* **Exercise data**
____________________

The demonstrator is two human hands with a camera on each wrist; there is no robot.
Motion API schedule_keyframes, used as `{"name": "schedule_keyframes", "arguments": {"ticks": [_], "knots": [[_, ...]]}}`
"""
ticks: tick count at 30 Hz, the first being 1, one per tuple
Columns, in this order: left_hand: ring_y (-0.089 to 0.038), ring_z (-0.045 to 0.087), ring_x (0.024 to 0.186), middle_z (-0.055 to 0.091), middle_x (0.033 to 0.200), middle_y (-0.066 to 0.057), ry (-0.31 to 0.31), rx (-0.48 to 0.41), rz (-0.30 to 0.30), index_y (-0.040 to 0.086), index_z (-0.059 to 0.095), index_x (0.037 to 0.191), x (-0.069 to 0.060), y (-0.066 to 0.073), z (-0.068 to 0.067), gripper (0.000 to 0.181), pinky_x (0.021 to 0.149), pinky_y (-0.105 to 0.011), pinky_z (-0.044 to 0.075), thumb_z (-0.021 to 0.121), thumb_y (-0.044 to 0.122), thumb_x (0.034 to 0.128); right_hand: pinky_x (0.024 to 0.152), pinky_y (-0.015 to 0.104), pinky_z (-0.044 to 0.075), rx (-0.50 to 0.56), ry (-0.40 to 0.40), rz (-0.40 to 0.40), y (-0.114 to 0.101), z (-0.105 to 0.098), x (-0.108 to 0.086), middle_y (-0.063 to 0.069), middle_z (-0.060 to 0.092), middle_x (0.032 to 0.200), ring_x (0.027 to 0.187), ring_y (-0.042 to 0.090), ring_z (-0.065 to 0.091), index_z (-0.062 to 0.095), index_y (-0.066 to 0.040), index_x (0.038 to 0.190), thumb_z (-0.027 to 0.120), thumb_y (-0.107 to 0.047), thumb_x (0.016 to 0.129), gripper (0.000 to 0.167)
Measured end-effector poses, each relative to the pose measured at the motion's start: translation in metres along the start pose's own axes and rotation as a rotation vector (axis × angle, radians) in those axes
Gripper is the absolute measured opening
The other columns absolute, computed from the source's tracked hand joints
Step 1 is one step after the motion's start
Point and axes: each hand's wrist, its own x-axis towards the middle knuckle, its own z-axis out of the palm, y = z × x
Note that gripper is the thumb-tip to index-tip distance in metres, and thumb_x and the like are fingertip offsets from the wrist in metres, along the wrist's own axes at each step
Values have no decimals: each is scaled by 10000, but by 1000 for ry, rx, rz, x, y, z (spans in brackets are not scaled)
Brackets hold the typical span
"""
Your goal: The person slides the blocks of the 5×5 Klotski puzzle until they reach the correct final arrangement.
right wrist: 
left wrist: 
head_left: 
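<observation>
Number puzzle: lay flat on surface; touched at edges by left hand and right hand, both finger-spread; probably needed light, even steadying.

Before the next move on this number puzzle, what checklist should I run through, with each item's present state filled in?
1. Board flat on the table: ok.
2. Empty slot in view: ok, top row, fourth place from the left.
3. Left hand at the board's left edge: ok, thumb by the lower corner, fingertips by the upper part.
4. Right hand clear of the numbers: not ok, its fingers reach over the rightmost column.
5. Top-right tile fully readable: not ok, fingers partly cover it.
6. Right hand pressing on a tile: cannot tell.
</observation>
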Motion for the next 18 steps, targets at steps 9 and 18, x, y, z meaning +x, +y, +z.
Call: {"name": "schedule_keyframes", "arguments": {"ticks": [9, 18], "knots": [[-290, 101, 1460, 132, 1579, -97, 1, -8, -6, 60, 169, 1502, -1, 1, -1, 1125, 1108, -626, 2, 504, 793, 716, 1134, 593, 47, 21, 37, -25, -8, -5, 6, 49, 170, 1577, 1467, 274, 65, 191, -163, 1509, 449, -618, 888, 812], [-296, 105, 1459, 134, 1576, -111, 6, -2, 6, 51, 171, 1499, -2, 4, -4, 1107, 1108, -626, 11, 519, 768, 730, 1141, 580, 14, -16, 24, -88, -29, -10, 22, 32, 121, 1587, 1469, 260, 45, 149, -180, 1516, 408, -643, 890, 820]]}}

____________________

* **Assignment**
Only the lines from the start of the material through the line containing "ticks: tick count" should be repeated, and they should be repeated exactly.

* **Completed exercise**
The demonstrator is two human hands with a camera on each wrist; there is no robot.
Motion API schedule_keyframes, used as `{"name": "schedule_keyframes", "arguments": {"ticks": [_], "knots": [[_, ...]]}}`
"""
ticks: tick count at 30 Hz, the first being 1, one per tuple

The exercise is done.